Le fait nouveau dans cet ouvrage est signalé par le sous-titre de « poésie-fiction ». le dispositif du livre se présente comme une suite de poèmes, suite qui laisse place en toute fin de volume à une courte nouvelle, un pastiche ramassé et très réussi du roman d’Albert Camus « L’étranger ». La nouvelle se déploie à partir d’un motif suggéré par un poème écrit dans le recueil précédent de l’auteur « La plus grande civilisation de tous les temps », paru également chez le même éditeur.

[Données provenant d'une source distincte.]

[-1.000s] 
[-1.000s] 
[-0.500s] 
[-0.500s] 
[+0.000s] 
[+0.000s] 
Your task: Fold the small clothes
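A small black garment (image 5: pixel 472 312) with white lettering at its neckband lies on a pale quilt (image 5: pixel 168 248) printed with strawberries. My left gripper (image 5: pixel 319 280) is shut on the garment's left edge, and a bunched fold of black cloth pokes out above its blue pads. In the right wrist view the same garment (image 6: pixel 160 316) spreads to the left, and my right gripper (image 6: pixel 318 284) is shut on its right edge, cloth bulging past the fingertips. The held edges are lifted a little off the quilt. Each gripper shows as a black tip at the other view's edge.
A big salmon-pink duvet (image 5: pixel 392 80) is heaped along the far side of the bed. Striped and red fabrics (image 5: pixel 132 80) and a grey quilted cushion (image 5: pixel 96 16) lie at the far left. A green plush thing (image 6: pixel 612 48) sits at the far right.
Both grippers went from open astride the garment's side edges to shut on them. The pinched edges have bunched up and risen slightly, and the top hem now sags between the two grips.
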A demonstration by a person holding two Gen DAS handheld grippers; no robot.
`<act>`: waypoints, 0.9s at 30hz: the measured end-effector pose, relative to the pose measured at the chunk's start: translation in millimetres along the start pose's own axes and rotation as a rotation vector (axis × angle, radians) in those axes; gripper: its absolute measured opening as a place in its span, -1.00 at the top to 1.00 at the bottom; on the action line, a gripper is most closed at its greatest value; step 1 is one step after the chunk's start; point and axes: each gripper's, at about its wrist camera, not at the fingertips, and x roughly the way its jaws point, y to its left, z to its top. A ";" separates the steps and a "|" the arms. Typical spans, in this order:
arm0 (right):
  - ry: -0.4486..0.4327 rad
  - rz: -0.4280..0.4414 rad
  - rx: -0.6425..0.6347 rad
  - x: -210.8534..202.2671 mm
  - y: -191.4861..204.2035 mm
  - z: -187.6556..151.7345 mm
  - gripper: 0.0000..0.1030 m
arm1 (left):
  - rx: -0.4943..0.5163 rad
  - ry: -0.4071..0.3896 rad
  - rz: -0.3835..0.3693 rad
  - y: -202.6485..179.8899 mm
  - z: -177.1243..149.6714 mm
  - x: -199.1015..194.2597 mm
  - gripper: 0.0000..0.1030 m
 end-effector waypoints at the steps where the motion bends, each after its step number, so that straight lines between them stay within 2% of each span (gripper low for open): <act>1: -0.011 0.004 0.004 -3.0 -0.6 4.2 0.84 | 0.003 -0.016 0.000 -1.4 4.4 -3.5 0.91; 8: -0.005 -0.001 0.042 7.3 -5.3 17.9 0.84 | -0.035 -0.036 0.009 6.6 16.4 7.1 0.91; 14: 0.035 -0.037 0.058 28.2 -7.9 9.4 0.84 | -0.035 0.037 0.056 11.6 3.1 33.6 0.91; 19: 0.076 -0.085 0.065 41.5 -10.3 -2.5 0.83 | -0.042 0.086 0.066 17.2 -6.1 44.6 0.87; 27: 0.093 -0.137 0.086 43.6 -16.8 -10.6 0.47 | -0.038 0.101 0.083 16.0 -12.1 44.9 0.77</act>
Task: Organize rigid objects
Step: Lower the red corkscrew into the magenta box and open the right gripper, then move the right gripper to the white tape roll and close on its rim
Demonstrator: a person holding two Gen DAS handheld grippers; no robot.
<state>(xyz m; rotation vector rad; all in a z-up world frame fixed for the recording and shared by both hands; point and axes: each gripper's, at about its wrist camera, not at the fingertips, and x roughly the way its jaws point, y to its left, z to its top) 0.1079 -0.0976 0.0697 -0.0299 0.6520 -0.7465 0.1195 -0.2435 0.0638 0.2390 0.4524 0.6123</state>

D’une part, ce procédé ancre la volonté d’affirmer une continuité, les livres se succédant forment ainsi une œuvre en chantier, l’écueil de la dispersion  est écarté, d’autre part, le poème devient la source de la fiction et de la prose. Et par extension, ce sont tous les poèmes du recueil qui potentiellement deviennent source de fiction. Il me semble que, du coup, Caizergues renoue avec cette fonction fondamentale de dire son temps aussi bien que dire le Temps. La poésie de Caizergues nous dit les deux au demeurant tant il est aussi question de notre finitude et du caractère mortel de l’être humain. Comme on le lit, la métaphysique n’est pas refoulée, mais elle est contrebalancée par l’évocation du temps présent, par l’insertion au cœur du poème de la banalité la plus banale. Il importe que se formule aussi de cette façon noire, caustique et poétique malgré tout l’époque dans laquelle nous vivons.